- [WHAT TO WORK ON]
Give the data again exactly as it appears, excluding any pictures.

START EXERCISE DATA

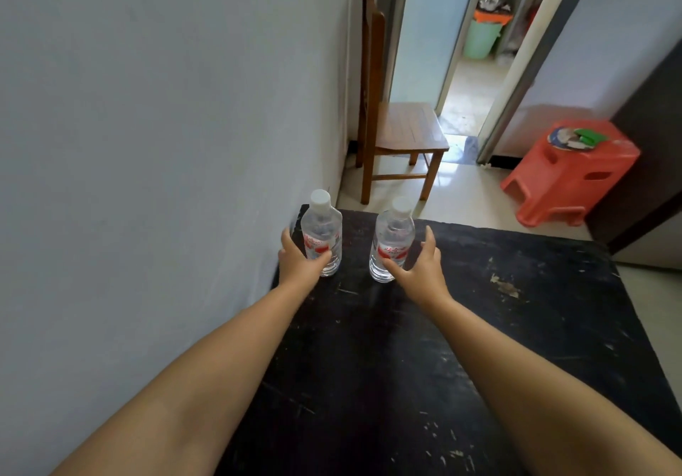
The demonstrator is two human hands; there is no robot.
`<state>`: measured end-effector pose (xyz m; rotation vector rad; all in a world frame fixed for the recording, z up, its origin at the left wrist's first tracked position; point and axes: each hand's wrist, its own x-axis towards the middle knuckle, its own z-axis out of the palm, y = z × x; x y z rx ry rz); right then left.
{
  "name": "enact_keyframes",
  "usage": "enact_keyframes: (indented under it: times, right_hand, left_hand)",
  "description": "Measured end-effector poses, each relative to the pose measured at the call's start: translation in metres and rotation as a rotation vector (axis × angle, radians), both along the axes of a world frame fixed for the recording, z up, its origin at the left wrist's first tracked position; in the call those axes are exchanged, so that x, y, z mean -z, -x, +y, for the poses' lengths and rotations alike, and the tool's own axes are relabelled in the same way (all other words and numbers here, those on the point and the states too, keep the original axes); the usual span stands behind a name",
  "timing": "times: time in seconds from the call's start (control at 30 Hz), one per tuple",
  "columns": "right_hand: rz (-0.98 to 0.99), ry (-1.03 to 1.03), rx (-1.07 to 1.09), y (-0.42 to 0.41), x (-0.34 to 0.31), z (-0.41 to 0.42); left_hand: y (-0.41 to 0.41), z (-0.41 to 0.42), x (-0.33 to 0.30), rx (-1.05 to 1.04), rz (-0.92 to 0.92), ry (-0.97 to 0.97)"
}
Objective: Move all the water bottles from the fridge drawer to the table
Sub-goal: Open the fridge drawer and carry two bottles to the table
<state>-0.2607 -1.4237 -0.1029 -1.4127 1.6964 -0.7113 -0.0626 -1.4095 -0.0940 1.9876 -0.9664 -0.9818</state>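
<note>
left hand (300, 260) clamped on one clear plastic water bottle (321, 234), right hand (420, 265) spread beside another clear plastic water bottle (391, 241), both upright on scratched black surface (479, 328); fridge unseen.

Plain pale wall (166, 125) on the left. Wooden chair (402, 132) against it, past the far edge of a scratched black table (479, 328). Pale glossy tile floor (468, 195). Red plastic stool (572, 173) right. Open doorway (476, 51), daylight in, green bin (481, 38) beyond.

Two bottles upright on table (479, 328) far end: left bottle (321, 234) near wall, right bottle (392, 241) beside it.
</note>
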Motion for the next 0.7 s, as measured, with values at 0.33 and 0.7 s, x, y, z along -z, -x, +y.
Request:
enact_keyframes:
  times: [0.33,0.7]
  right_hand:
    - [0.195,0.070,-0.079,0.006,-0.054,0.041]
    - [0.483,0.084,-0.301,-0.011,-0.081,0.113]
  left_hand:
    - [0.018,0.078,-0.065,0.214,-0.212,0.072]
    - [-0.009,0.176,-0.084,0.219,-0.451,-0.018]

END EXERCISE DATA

- [YOUR RESPONSE]
The demonstrator is two human hands; there is no robot.
`<state>`: measured end-effector pose (xyz m; rotation vector rad; all in a world frame fixed for the recording, z up, its origin at the left wrist's first tracked position; point and axes: each hand's wrist, its own x-axis towards the middle knuckle, its own z-axis out of the palm, y = z × x; x y z rx ry rz); right then left.
{
  "name": "enact_keyframes",
  "usage": "enact_keyframes: (indented under it: times, right_hand, left_hand)",
  "description": "Measured end-effector poses, each relative to the pose measured at the call's start: translation in metres and rotation as a rotation vector (axis × angle, radians), both along the axes of a world frame fixed for the recording, z up, its origin at the left wrist's first tracked position; in the call those axes are exchanged, so that x, y, z mean -z, -x, +y, for the poses' lengths and rotations alike, and the tool's own axes are relabelled in the same way (all other words and numbers here, those on the point and the states too, keep the original axes); the usual span stands behind a name",
  "timing": "times: time in seconds from the call's start (control at 30 Hz), one per tuple",
  "columns": "right_hand: rz (-0.98 to 0.99), ry (-1.03 to 1.03), rx (-1.07 to 1.09), y (-0.42 to 0.41), x (-0.34 to 0.31), z (-0.41 to 0.42); left_hand: y (-0.41 to 0.41), z (-0.41 to 0.42), x (-0.33 to 0.30), rx (-1.05 to 1.04), rz (-0.92 to 0.92), ry (-0.97 to 0.97)"
}
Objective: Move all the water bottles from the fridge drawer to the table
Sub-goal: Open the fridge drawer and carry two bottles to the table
<state>-0.2607 -1.4237 -0.1029 -1.4127 1.6964 -0.7113 -0.0626 -1.4095 -0.0940 1.9876 -0.9664 -0.9818</state>
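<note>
left hand (300, 260) clamped on one clear plastic water bottle (321, 234), right hand (420, 265) spread beside another clear plastic water bottle (391, 241), both upright on scratched black surface (479, 328); fridge unseen.

Plain pale wall (166, 125) on the left. Wooden chair (402, 132) against it, past the far edge of a scratched black table (479, 328). Pale glossy tile floor (468, 195). Red plastic stool (572, 173) right. Open doorway (476, 51), daylight in, green bin (481, 38) beyond.

Two bottles upright on table (479, 328) far end: left bottle (321, 234) near wall, right bottle (392, 241) beside it.
</note>
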Motion for the next 0.7 s, as measured, with values at 0.33 and 0.7 s, x, y, z along -z, -x, +y.
Request:
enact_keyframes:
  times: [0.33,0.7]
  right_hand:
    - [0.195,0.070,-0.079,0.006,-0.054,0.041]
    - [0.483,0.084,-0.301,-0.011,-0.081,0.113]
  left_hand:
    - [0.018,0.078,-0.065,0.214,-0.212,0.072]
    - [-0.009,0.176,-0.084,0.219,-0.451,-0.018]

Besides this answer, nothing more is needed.